■ **WHAT IS BEING ASKED**
After locating "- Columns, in" in the listing below, copy that line and each one after it exactly, ending with the line that has "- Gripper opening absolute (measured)".

____________

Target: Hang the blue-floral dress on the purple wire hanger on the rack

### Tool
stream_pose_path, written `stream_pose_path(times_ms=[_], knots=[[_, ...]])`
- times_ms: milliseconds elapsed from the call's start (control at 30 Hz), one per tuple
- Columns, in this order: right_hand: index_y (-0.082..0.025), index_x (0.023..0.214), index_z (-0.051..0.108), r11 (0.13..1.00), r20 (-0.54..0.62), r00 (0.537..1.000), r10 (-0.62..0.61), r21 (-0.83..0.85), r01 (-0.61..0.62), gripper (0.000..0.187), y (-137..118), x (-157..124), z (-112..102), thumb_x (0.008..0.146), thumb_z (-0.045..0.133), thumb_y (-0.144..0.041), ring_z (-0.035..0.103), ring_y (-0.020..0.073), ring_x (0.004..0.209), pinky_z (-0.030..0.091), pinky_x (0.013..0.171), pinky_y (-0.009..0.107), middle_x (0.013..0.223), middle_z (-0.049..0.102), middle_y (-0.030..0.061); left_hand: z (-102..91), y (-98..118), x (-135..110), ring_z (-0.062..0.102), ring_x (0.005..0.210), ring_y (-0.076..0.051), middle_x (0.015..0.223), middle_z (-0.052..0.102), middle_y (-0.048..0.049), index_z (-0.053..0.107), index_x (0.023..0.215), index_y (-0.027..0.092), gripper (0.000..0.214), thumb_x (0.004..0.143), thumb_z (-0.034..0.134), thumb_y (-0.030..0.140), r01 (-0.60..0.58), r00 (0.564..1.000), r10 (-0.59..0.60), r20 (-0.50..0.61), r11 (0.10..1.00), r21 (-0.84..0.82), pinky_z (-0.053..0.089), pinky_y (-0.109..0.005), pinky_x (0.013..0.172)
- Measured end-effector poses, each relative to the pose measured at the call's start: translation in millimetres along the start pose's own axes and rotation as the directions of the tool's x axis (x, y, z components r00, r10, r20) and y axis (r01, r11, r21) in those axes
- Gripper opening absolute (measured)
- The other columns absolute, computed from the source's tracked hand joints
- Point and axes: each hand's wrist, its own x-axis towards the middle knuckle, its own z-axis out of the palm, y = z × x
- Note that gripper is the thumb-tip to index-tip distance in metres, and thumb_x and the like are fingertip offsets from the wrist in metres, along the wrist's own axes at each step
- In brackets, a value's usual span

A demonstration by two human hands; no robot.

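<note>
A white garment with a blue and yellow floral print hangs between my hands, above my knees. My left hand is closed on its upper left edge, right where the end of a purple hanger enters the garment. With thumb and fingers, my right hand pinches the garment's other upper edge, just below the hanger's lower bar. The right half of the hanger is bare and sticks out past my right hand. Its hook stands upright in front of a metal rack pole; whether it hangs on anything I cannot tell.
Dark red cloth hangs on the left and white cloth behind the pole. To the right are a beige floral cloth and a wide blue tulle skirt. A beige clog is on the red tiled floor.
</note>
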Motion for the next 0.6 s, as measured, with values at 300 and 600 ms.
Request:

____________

■ **ANSWER BOX**
- Columns, in this order: right_hand: index_y (-0.082..0.025), index_x (0.023..0.214), index_z (-0.051..0.108), r11 (0.13..1.00), r20 (-0.54..0.62), r00 (0.537..1.000), r10 (-0.62..0.61), r21 (-0.83..0.85), r01 (-0.61..0.62), gripper (0.000..0.187), y (-137..118), x (-157..124), z (-112..102), thumb_x (0.008..0.146), thumb_z (-0.045..0.133), thumb_y (-0.144..0.041), ring_z (-0.035..0.103), ring_y (-0.020..0.073), ring_x (0.004..0.209), pinky_z (-0.030..0.091), pinky_x (0.013..0.171), pinky_y (-0.009..0.107), middle_x (0.013..0.223), middle_z (-0.049..0.102), middle_y (-0.030..0.061); left_hand: z (-102..91), y (-98..118), x (-135..110), ring_z (-0.062..0.102), ring_x (0.005..0.210), ring_y (-0.076..0.051), middle_x (0.015..0.223), middle_z (-0.052..0.102), middle_y (-0.048..0.049), index_z (-0.053..0.107), index_x (0.023..0.215), index_y (-0.027..0.092), gripper (0.000..0.214), thumb_x (0.004..0.143), thumb_z (-0.034..0.134), thumb_y (-0.030..0.140), r01 (-0.60..0.58), r00 (0.564..1.000), r10 (-0.59..0.60), r20 (-0.50..0.61), r11 (0.10..1.00), r21 (-0.84..0.82), pinky_z (-0.053..0.089), pinky_y (-0.109..0.005), pinky_x (0.013..0.172)
- Measured end-effector poses, each relative to the pose measured at the call's start: translation in millimetres along the start pose's own axes and rotation as the directions of the tool's x axis (x, y, z components r00, r10, r20) and y axis (r01, r11, r21) in those axes
- Gripper opening absolute (measured)

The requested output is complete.